UPDATE: algae, plants, moss and pool
the anubias now. so the water and light conditions seem to be ideal at the moment for this plant. green algae now on the rock wall and pool bank giving a more natural look still further to the "enclave". 

green algae now grows all over the cascade area including the vine rising from the pool that gets splashed on. the pool wall and floor also as a green hue now which gives it a nice look. so we're at the stage where the pool section is getting the weathered look.

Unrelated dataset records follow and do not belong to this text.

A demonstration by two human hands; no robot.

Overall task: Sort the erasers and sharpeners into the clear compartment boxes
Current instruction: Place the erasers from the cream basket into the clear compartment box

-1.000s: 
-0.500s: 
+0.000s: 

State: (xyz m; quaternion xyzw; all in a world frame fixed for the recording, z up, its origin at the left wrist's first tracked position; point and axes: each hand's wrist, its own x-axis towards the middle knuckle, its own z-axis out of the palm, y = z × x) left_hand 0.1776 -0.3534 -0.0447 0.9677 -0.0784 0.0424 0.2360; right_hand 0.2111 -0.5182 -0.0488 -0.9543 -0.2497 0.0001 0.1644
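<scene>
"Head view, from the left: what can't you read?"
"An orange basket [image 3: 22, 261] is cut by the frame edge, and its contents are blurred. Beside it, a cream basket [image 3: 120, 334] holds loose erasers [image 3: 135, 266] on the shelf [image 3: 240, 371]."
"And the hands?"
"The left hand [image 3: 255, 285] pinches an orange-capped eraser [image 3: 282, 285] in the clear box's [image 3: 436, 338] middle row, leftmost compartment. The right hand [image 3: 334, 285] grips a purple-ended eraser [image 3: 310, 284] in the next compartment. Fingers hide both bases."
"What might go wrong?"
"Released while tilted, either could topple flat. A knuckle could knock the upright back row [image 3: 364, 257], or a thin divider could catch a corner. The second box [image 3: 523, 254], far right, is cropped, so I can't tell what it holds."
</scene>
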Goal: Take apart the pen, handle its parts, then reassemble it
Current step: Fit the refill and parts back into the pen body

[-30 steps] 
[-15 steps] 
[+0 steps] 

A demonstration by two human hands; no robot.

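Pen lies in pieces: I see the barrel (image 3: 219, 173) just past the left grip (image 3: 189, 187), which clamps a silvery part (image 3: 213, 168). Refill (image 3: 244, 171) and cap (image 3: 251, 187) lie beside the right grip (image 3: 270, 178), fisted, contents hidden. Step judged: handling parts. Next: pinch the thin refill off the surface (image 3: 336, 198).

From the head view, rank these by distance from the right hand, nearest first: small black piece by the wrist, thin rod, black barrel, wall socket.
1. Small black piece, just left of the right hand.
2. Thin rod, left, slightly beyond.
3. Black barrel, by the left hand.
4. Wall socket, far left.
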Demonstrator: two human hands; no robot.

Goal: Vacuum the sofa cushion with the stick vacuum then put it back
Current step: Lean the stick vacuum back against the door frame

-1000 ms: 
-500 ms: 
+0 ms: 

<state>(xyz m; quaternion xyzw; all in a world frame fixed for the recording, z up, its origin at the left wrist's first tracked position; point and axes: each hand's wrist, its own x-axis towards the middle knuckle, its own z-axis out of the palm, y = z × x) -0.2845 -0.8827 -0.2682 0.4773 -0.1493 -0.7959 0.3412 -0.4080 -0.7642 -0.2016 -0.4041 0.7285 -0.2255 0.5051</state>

pic showing the pool bank with the nice green algae growing along there. this exposed area of the moss carpet is doing well with the light and frequent misting of rainwater it gets. new type of plant growth from the moss is a nice surprise too. if you look closely at the wood in the middle of the pic you can see moss growing on there too now which i assume is spores from the moss that must be acclimatizing well to the conditions here.


and may i thank those that voted to make this the enclosure of the month for march

nic

----------


## s6t6nic6l

UPDATE PICS: algae & new plant growth 6 weeks on with some close up shots

cascade ledge. my best feature of the build for me for the relaxing sound of running water, agitating and oxygenating the pool.

pool pic. the floor of the pond was covered with the stone floor look due to me not liking the idea of introducing any gravel into the area. gravel just harbours dirt, unwelcome bacteria, build up of their toxins, which is awful scum to be kept in the water section really and the unnecessary (must do) chore of having to rinse it all out with every water change which you need to do to keep the pool water in good condition for the toads welfare.

pool pic#2. algae allowed to grow now by the process of dabbing the pool area clean so as to not scrape any away from the floor or pool walls. natural food source for taddies if any spawned.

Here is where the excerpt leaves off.